Your task is to return the listing below word for word, without any of its images.

------------------------

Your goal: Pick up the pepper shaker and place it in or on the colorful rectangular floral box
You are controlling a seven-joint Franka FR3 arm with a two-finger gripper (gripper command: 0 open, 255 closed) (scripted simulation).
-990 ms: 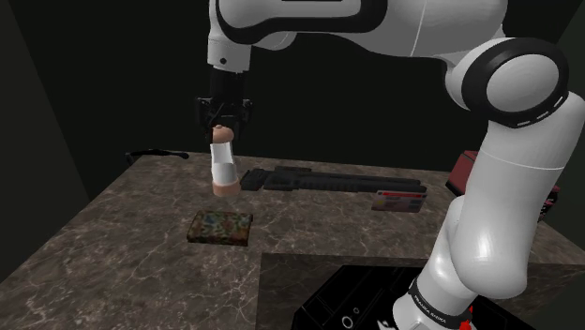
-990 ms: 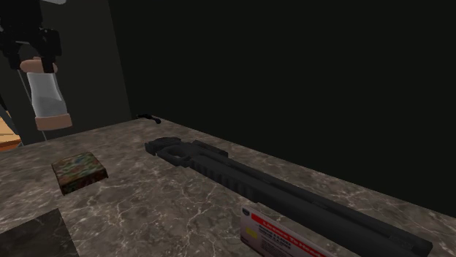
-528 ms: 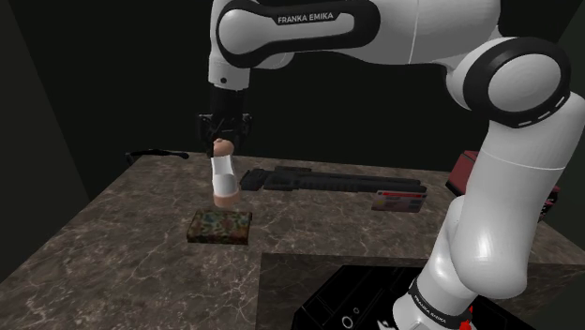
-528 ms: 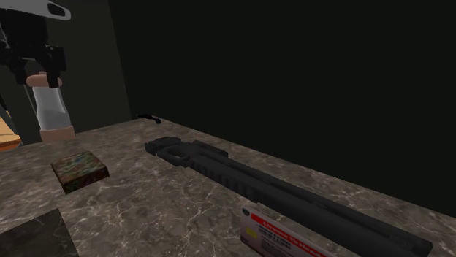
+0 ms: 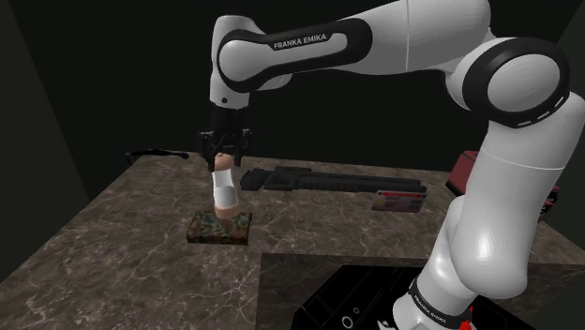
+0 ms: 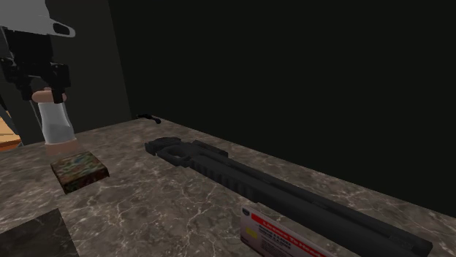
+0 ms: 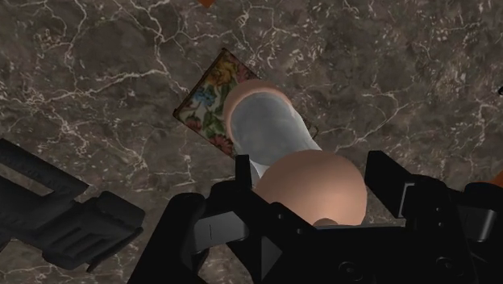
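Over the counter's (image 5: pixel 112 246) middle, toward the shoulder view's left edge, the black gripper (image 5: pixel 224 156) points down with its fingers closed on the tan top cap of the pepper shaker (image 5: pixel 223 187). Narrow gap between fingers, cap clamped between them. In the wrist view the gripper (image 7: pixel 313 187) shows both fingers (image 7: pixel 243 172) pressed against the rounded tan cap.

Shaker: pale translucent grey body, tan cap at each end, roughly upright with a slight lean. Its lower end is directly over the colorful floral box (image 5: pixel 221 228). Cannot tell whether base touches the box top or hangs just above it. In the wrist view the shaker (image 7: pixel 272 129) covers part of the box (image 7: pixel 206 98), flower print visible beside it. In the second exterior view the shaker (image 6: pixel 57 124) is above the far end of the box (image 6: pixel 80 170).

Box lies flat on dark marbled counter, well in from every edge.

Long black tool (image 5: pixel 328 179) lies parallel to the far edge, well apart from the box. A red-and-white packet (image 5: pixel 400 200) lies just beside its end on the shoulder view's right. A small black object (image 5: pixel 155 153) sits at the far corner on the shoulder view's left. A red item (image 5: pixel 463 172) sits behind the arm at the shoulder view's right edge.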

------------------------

__Result__:
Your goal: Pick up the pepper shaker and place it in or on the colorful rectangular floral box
You are controlling a seven-joint Franka FR3 arm with a two-finger gripper (gripper command: 0 open, 255 closed) (scripted simulation).
-990 ms: 
-990 ms: 
-528 ms: 
-528 ms: 
+0 ms: 
+0 ms: 
+0 ms: 
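Over the counter's (image 5: pixel 112 246) middle, toward the shoulder view's left edge, the black gripper (image 5: pixel 224 156) points down with its fingers closed on the tan top cap of the pepper shaker (image 5: pixel 223 187). Narrow gap between fingers, cap clamped between them. In the wrist view the gripper (image 7: pixel 313 187) shows both fingers (image 7: pixel 243 172) pressed against the rounded tan cap.

Shaker: pale translucent grey body, tan cap at each end, roughly upright with a slight lean. Its lower end is directly over the colorful floral box (image 5: pixel 221 228). Cannot tell whether base touches the box top or hangs just above it. In the wrist view the shaker (image 7: pixel 272 129) covers part of the box (image 7: pixel 206 98), flower print visible beside it. In the second exterior view the shaker (image 6: pixel 57 124) is above the far end of the box (image 6: pixel 80 170).

Box lies flat on dark marbled counter, well in from every edge.

Long black tool (image 5: pixel 328 179) lies parallel to the far edge, well apart from the box. A red-and-white packet (image 5: pixel 400 200) lies just beside its end on the shoulder view's right. A small black object (image 5: pixel 155 153) sits at the far corner on the shoulder view's left. A red item (image 5: pixel 463 172) sits behind the arm at the shoulder view's right edge.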

Nothing else is needed to finish the exercise.